No creas que estoy loca, en realidad uso a Lola para hablarme a mí misma porque me da pena que me vean hablando sola, hay gente a la que no le importa, a mí sí.
Hablar con una no es raro, menos con los perros o los gatos, o los pájaros, incluso con los peces que parecen niños autistas dentro del agua, pero hablar con las cosas es algo especial. Antonio es otra cosa, “se cuece aparte”, como dicen por ahí.
Yo recuerdo a mi vecina, chiapaneca, hablando con sus plantas. Había una mata de chile que ya llevaba dos años y no daba un solo fruto. Un Sábado de Gloria le dijo:
“¿Qué no te da pena, vos, que ni siquiera un chilito así de pequeño has dado? Mira tu hermana, harto chile, rojea de tanto que da. Ya te puse tierra, abono, pero sos floja, ya no sos una plantita, grande es que estás.

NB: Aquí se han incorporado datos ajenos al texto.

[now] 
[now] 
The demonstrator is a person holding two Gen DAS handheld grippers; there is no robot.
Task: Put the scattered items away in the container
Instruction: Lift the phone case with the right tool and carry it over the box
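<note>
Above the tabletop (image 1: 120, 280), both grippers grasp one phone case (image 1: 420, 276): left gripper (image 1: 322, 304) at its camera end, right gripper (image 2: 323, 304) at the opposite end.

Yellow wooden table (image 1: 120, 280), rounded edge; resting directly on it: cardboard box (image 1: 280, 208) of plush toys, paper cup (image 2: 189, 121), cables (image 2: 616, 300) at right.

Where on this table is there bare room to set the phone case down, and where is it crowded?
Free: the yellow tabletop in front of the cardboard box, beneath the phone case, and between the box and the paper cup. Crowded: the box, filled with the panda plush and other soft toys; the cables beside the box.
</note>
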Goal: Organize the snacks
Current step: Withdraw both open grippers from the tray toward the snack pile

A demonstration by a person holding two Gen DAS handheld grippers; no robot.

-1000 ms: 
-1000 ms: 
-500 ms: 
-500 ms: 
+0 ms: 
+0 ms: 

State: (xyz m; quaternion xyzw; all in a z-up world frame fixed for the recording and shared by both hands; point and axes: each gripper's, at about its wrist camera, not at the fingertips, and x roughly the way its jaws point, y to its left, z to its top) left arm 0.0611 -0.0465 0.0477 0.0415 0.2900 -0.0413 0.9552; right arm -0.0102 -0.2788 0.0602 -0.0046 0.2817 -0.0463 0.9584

A ver si ahora si te apuras y ya comienzas a dar. ¿Viste?”.
Lucio también hablaba. Se iba al mercado a comprar mangos. De regreso lo veías comiendo mango. Lo levantaba, lo veía, le decía: “¡Qué sabroso te ves!”, y le soltaba una mordida con todo y cáscara.
Lucio es chistoso, tiene gracias, no como Mario, él cada que está bebido se para frente a los postes de luz, los abraza, se retira y manotea. Se pone el dedo índice en la boca y después lo mueve como diciendo no. Mario platica con los postes y cuando acaba, los orina y se va.
Todos estos son poca cosa comparado con Antonio, él habla con su taladro.
Cuando ya llevaba “medio estoque adentro”, buscaba entre sus herramientas un estuche negro, una vez que lo encontraba se lo llevaba al sofá preferido de su sala, sacaba una botella de tequila y un caballito y se acomodaba. Abría el estuche negro y dentro estaba su taladro marca Black & Decker, de color verde aceituna, sobre una franela roja como si se tratara de algo muy frágil o de un arma muy fina. Ahí se quedaba viéndolo con los ojos llenos de asombro. Después, con mucho cuidado, lo sacaba, lo volteaba, lo olía y le pasaba los dedos de una manera tan cuidadosa como a una mujer o a un bebé.
“Lo tengo desde hace 30 años y no me ha fallado, no lo he llevado ni una vez a reparar. Creo que es el mejor taladro que he tenido en mi vida”, decía mientras lo levantaba.
Hablaba de la herramienta como si ésta no fuera más que eso, un objeto, pero conforme Antonio se iba echando sus caballitos le comenzaba a hablar de tú, como si con la lengua arrastrara las palabras sobre su paladar o las forzara para que pasaran por entre los dientes:
“¿Cuántos agujeros habremos abierto? ¡Eres un cabronazo!”.
El otro día cuando hacía yo el aseo del baño, hasta vi que le salían lágrimas mientras lo sostenía frente a él con todo y la broca.
A mí, Antonio me da sentimiento cada que lo veo desde lejos hablar con su taladro porque una debe estar muy agradecida con alguien o algo para tenerle ese cariño. Y si el taladro de verdad sintiera lo que Antonio le dice, qué envidia de que a una la quieran tanto por lo que sirve una a la gente.
Pero como te digo, a mí todavía me apena hablar conmigo misma en voz alta.